■ What you will do:
Every line that appears in the listing is to be set down verbatim.

■ Dataset content:
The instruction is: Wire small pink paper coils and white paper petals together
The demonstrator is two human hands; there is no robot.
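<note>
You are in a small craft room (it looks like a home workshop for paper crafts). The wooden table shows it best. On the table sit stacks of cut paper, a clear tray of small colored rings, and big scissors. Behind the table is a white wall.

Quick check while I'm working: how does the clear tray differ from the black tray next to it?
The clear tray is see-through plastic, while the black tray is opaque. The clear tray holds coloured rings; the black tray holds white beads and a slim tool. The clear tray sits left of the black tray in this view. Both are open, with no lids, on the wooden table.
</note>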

■ Answer for the task:
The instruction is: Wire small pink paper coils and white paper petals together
The demonstrator is two human hands; there is no robot.
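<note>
You are in a small craft room (it looks like a home workshop for paper crafts). The wooden table shows it best. On the table sit stacks of cut paper, a clear tray of small colored rings, and big scissors. Behind the table is a white wall.

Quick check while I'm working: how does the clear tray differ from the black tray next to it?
The clear tray is see-through plastic, while the black tray is opaque. The clear tray holds coloured rings; the black tray holds white beads and a slim tool. The clear tray sits left of the black tray in this view. Both are open, with no lids, on the wooden table.
</note>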

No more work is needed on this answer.